▶ [Prompt] Extract exactly those lines that lie between the start of the material and the line with "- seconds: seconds", including both boundary lines and no others.

Start of Data below

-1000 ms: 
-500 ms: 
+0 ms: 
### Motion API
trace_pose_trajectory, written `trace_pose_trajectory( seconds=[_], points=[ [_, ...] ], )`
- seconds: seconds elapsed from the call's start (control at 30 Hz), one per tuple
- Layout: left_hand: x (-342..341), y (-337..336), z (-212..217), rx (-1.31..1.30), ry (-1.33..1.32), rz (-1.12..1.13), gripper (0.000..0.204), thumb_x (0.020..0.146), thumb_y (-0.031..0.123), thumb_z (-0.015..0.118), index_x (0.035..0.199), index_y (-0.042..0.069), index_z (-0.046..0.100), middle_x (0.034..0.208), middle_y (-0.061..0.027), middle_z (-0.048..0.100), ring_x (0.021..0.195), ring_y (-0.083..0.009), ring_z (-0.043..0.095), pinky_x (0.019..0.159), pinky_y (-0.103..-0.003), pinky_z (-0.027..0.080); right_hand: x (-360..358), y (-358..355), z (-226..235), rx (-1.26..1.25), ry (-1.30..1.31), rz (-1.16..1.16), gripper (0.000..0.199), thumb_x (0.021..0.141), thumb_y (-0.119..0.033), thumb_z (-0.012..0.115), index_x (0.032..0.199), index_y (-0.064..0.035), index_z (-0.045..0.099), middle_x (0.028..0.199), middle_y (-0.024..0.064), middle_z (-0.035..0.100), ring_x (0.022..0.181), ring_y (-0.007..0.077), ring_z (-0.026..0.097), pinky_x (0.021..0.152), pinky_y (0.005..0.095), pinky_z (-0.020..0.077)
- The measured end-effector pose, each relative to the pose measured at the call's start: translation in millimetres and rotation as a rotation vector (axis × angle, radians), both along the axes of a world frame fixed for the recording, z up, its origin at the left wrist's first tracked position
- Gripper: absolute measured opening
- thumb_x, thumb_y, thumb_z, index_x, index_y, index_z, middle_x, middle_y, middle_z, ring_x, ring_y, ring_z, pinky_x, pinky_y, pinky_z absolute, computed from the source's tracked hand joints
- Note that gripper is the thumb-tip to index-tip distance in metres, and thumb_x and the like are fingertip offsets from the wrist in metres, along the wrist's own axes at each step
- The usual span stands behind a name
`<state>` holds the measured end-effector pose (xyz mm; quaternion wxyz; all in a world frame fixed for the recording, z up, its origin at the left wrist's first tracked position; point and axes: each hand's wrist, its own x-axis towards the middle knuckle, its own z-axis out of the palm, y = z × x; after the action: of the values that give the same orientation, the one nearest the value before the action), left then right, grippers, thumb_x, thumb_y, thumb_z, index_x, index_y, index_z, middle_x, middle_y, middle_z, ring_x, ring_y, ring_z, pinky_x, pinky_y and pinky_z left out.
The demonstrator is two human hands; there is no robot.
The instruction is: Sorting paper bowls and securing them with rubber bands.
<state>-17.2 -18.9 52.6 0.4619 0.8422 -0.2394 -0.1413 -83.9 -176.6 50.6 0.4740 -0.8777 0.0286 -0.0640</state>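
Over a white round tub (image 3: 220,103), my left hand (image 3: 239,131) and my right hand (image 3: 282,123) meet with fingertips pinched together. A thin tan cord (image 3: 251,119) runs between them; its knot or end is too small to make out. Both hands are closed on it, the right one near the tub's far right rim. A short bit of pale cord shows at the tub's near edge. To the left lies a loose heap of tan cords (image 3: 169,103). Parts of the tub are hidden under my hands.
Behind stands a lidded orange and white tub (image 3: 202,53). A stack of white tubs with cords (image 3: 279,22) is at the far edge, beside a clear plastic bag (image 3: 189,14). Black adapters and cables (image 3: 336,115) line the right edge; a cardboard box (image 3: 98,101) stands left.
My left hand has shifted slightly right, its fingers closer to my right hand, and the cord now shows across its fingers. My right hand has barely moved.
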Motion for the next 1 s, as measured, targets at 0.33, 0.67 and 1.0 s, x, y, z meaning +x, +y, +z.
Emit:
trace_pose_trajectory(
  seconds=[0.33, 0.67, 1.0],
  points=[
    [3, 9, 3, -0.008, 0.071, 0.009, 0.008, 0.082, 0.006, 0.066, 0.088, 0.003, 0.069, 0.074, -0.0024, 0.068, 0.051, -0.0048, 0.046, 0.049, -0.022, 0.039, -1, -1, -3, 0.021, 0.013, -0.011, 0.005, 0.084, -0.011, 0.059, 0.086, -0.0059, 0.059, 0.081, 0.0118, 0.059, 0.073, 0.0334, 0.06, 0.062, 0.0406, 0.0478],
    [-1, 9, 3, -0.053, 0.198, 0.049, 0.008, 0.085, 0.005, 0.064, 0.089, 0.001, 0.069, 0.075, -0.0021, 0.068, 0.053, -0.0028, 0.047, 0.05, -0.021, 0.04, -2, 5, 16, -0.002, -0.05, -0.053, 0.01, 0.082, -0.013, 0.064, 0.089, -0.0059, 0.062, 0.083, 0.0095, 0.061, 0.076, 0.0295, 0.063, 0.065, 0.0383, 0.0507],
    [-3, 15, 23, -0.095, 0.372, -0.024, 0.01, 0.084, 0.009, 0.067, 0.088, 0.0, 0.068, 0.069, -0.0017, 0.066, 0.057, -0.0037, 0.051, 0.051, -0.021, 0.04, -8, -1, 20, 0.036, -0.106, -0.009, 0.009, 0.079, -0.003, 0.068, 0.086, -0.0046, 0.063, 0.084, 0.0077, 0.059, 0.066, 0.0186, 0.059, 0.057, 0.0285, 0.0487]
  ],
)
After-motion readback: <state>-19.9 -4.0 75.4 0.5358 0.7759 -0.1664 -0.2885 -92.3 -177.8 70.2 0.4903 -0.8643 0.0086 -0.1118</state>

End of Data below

▶ [Exercise result]
-1000 ms: 
-500 ms: 
+0 ms: 
### Motion API
trace_pose_trajectory, written `trace_pose_trajectory( seconds=[_], points=[ [_, ...] ], )`
- seconds: seconds elapsed from the call's start (control at 30 Hz), one per tuple

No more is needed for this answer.